The Reapers’ trace remained. Zack had vanished but cells lay deeper in the south and east — routes that required long clearings. The Station organized continuous patrols, trained more Net Hands, and ramped ritual reconstruction. Kaito, exhausted, chaired a council promising inclusive policy: a stronger Memory Bank, mobile Amber units to reduce harm.
Privately, Kaito and Nara shared a decisive moment. One clear night she presented a paper with sketches: scenes they had lived — an arrow lodged, a clean blade, Kethmar’s ruins. She’d drawn small repetitions that had formed their relationship: the mug he always stained, the way he twisted the glove hem. “If you lose it,” she said, “I will tell you again. I will not let your story die because the System charges you.” He ran his fingers over the lines. “And if I wake not knowing who I am?” he asked softly. She smiled, damaged and fierce: “I will find you. Always.”

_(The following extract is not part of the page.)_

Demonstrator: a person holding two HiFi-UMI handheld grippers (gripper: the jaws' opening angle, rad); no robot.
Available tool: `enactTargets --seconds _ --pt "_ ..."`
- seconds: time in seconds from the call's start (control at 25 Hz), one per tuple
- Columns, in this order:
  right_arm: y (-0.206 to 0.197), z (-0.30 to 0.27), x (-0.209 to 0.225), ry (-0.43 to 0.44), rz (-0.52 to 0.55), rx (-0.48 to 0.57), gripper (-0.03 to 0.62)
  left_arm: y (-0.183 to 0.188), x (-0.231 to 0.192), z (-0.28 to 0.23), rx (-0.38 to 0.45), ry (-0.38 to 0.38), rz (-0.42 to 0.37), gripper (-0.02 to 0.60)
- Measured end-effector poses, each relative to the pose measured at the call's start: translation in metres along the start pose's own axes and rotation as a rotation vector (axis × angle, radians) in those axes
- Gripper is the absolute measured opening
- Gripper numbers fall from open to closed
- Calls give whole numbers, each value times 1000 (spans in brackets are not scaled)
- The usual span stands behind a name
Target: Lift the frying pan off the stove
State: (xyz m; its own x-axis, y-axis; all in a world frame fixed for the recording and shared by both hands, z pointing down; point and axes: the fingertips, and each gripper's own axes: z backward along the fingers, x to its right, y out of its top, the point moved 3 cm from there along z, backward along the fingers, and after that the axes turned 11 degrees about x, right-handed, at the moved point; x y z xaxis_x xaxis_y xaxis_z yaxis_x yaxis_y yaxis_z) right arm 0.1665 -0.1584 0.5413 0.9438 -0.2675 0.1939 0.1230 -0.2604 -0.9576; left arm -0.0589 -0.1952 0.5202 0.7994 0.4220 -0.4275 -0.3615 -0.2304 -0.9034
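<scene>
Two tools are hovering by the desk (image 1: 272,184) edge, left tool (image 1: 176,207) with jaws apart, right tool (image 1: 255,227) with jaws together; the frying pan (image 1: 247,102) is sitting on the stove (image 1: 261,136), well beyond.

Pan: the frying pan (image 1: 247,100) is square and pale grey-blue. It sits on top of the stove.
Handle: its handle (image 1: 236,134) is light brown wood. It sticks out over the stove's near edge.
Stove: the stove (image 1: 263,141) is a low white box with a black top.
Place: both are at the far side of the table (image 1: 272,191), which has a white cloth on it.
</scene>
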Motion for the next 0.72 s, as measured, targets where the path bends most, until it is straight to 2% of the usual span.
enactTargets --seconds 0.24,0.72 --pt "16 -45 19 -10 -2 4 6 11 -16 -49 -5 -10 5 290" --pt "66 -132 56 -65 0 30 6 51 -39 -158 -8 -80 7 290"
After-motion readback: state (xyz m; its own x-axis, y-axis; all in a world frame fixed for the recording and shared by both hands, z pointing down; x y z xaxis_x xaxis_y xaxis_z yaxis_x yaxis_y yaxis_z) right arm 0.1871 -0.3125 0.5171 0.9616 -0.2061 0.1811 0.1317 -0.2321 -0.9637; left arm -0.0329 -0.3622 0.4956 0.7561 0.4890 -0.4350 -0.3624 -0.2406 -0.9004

The chapter closes with the HUD recording the status and a warning that weighed on them all:
MAIN_QUEST_UPDATE: CAPITAL_DEFENSE_SUCCESS (TEMPORARY)
AFTERMATH: INFILTRATION_NODES DISCOVERED (SOUTH/EAST) -> NEXT: PURSUE_ZACK / DISMANTLE_REAPERS_INFRASTRUCTURE
KAITO_STATE: ADMIN_USAGE=31 (CRITICAL) | CORE_FRAGMENTATION = CRITICAL (PERMANENT_RISK)
RECOMMEND: REDUCE_DIRECT_ADMIN_DEPENDENCE / SCALE_SOCIAL_RECOVERY / PREPARE_LONG_HUNT
Kaito looked at the city, then at Nara. He no longer had his father’s face, but he had, with hard clarity, reasons to stay: the faces that had trusted him. The fight would be longer and fouler than he’d imagined — now he fought not just for return, but for the people who had entrusted their memories to him. The price would continue to be exacted. He had already paid too much.